Tüm bu nedenlerle, mahkemece davanın kısmen kabulüne yönelik olarak verilen kararda davalı yararına hüküm altına alınan nispi vekalet ücreti yönünden isabet görülmediğinden davacı vekilinin istinaf başvurusunun kısmen kabulüne, ilk derece mahkemesi kararının vekalet ücreti yönünden kaldırılmasına, davanın kısmen kabulüne karar vermek gerekmiş ve takdiren aşağıdaki şekilde hüküm kurulmuştur.

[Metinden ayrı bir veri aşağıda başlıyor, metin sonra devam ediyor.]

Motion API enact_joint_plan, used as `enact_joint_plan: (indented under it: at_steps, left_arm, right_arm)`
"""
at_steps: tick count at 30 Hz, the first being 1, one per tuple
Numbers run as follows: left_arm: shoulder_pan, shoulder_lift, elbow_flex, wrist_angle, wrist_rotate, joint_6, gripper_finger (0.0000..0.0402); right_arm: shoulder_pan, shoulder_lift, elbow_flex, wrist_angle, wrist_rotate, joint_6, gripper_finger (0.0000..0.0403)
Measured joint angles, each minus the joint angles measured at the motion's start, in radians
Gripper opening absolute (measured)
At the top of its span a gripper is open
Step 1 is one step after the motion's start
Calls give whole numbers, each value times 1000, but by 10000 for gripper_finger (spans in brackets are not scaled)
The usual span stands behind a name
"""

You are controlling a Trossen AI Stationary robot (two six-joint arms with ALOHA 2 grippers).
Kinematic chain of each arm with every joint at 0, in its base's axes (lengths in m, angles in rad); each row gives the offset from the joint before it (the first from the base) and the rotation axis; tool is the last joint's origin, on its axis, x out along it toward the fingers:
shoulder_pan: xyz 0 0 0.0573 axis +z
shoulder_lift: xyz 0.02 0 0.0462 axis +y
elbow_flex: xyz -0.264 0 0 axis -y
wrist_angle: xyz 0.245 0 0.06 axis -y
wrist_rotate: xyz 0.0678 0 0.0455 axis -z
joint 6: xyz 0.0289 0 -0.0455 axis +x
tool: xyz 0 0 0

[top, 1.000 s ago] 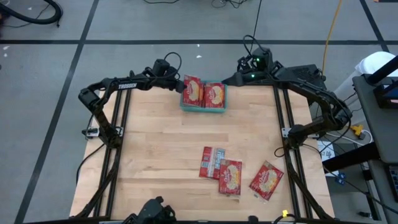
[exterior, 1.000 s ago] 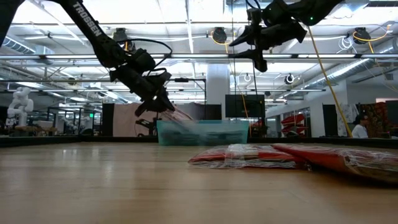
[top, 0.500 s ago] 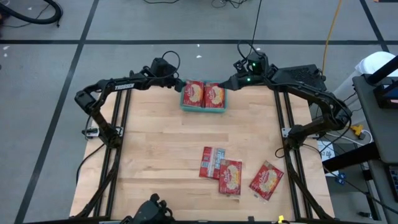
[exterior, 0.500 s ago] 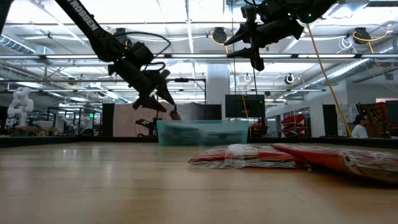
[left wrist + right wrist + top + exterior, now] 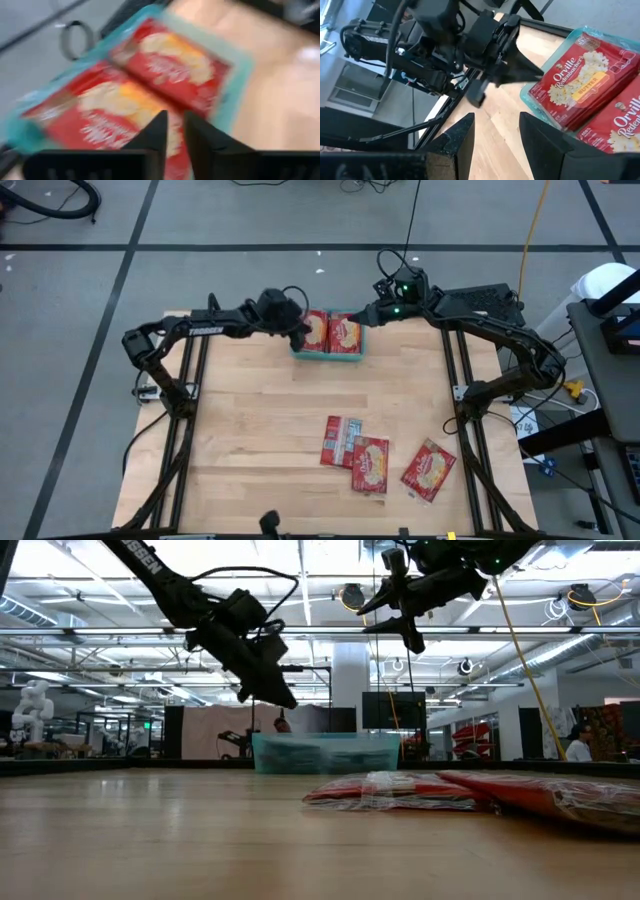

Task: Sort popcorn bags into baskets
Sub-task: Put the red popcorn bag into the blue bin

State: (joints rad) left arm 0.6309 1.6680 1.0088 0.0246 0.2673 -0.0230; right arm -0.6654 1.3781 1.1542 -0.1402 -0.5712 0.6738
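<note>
Left wrist shot is all motion blur, so the popcorn bags in the teal basket are smeared and unreadable. Low view: bags' labels are too edge-on, one cut off at right.

Bags in the tray — "Orville Redenbacher's" in white, "BUTTER" on a yellow band. Second bag at 4 o'clock of it shows "Orville". Left arm carries white lettering — too small to read. Nothing else legible.
</note>
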Motion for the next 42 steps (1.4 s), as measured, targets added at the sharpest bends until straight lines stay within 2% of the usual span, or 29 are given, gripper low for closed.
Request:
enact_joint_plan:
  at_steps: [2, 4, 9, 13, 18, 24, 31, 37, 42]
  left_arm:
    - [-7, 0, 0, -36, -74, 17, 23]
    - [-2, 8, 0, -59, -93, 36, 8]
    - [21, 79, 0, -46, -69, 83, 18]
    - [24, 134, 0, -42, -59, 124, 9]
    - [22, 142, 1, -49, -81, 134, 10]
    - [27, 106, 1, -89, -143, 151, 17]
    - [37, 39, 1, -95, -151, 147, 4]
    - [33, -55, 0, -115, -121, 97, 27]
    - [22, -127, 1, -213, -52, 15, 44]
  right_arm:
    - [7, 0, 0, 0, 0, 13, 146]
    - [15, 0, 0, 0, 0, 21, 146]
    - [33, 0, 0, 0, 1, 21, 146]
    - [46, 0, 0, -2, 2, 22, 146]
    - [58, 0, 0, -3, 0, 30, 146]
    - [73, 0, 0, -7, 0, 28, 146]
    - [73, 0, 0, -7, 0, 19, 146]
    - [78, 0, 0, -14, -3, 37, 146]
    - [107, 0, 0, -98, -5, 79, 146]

HÜKÜM : Yukarıda Açıklanan Nedenlerle;
A)1-Davacı vekilinin istinaf başvurusunun KISMEN KABULÜNE,
2-Ankara 6. Asliye Ticaret Mahkemesi’nin 08/05/2019 tarih ve…. Karar sayılı kararının vekalet ücreti yönünden KALDIRILMASINA, davacı vekilinin sair istinaf itirazlarının reddine,
B)1- Davanın KISMEN KABULÜNE, Ankara 22. İcra Müdürlüğünün … sayılı takip dosyasında davalının 500.000,00 TL alacağa vaki itirazının iptaline, alacağa takip tarihinden itibaren %30,42 temerrüt faizi uygulanmak suretiyle takibin devamına,
2-100.000,00 TL %20 icra inkar tazminatının davalıdan tahsiline,
3-Fazlaya ilişkin talebin reddine,
4-Harçlar Kanunu gereğince alınması gereken 34.155,00 TL nispi karar ve ilam harcından peşin alınan 2.423,31 TL harç, 12.273,00 TL ıslah harcı ve icra veznesine peşin yatırılan 6.115,44 TL harcın mahsubu sonucu bakiye 13.343,25 TL harcın davalıdan alınıp Hazineye gelir kaydedilmesine,
5-Davacı tarafından yapılan 14.732,31 TL harç ile icra dosyasına peşin yatırılan 6.115,44 TL harcın davalıdan alınıp davacıya verilmesine,
6-Davacı tarafça yapılan 1,00 TL dosya masrafı, 158,50 TL tebligat ve posta gideri, 800,00 TL bilirkişi ücreti olmak üzere toplam 959,50 TL yargılama giderinin kabul ve red oranına göre 300,00 TL’nin davalıdan alınarak davacıya ödenmesine, bakiyesinin davacı üzerinde bırakılmasına,
7-Dava sırasında kendisini vekille temsil ettiren davacı yararına takdir edilen 33.950,00 TL vekalet ücretinin davalıdan alınarak davacıya verilmesine
8-Dava sırasında kendisini vekille temsil ettiren davalı yararına reddedilen nakit alacak yönünden 4.080,00 TL vekalet ücretinin davacıdan alınarak davalıya verilmesine,
9-Dava sırasında kendisini vekille temsil ettiren davalı yararına reddedilen gayrinakit alacak yönünden hüküm altına alınan vekalet ücretine yönelik aleyhe bir istinaf itirazı bulunmadığından 2.725,00 TL vekalet ücretinin davacıdan alınarak davalıya verilmesine,
10-HMK 333. Maddesi gereğince mahkemece yatırılan avansın kullanılmayan kısmının kararın kesinleşmesine müteakip iadesine,
C)1-Davacı tarafından yatırılan 44,40 TL istinaf karar harcının talep halinde davacı tarafa iadesine,
2-Davacı tarafından istinaf aşamasında yapılan 121,30 TL istinaf kanun yoluna başvurma harcı, 40,60 TL posta masrafı olmak üzere toplam 161,90 TL yargılama masrafının davalıdan alınarak davacıya verilmesine,
3-İstinaf incelemesi sırasında duruşma açılmadığından davacı yararına vekalet ücreti taktirine yer olmadığına,

Dosya üzerinde yapılan inceleme sonucunda HMK’nın 361. maddesi uyarınca gerekçeli kararın tebliğinden itibaren iki haftalık süre içerisinde Yargıtay’da temyiz kanun yolu açık olmak üzere oy birliği ile karar verildi. 01/04/2021

…..
Bu belge 5070 sayılı Elektronik İmza Kanunu hükümlerine göre UYAP sistemi üzerinden elektronik imza ile imzalanmıştır.